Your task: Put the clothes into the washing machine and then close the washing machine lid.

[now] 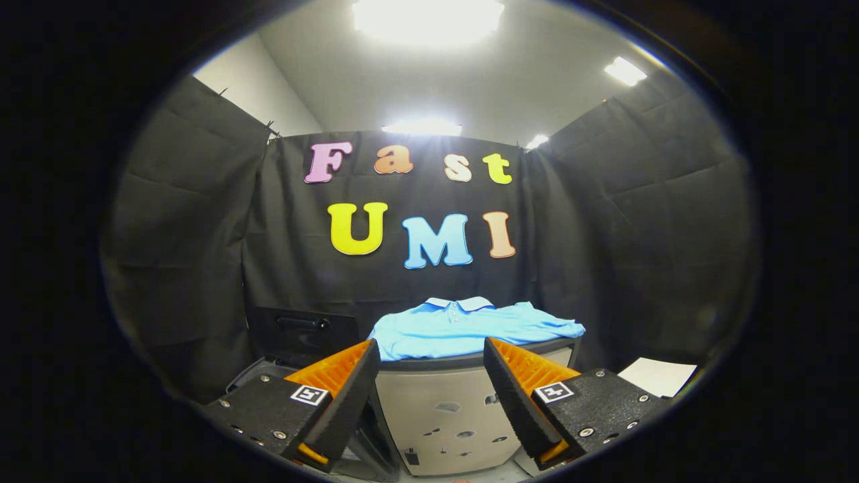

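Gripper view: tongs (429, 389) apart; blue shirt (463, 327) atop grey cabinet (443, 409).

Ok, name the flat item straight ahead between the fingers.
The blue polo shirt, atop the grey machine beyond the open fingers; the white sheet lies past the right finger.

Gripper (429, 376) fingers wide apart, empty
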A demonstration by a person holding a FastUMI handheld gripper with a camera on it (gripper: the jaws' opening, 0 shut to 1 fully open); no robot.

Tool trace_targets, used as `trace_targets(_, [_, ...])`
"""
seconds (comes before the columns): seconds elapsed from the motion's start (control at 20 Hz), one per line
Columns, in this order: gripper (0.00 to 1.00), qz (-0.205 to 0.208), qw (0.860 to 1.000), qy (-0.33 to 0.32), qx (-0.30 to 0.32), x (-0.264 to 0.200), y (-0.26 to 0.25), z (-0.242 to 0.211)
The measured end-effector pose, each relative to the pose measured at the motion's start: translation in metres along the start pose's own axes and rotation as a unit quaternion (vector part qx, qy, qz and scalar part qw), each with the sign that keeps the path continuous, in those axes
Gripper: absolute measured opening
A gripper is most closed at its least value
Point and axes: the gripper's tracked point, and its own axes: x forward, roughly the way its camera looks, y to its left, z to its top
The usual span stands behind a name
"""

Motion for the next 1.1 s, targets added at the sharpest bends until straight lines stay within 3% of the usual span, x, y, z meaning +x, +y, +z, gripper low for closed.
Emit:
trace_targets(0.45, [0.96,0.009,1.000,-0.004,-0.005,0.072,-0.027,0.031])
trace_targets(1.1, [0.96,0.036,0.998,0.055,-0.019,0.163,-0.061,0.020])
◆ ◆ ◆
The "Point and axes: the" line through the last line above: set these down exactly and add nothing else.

(OUTPUT BELOW):
Point and axes: the gripper's tracked point, and its own axes: x forward, roughly the way its camera looks, y to its left, z to its top
The usual span stands behind a name
"""

Motion for the next 1.1 s, targets added at the sharpest bends until straight lines stay within 3% of the usual span, x, y, z meaning +x, +y, +z, gripper low for closed.
Emit:
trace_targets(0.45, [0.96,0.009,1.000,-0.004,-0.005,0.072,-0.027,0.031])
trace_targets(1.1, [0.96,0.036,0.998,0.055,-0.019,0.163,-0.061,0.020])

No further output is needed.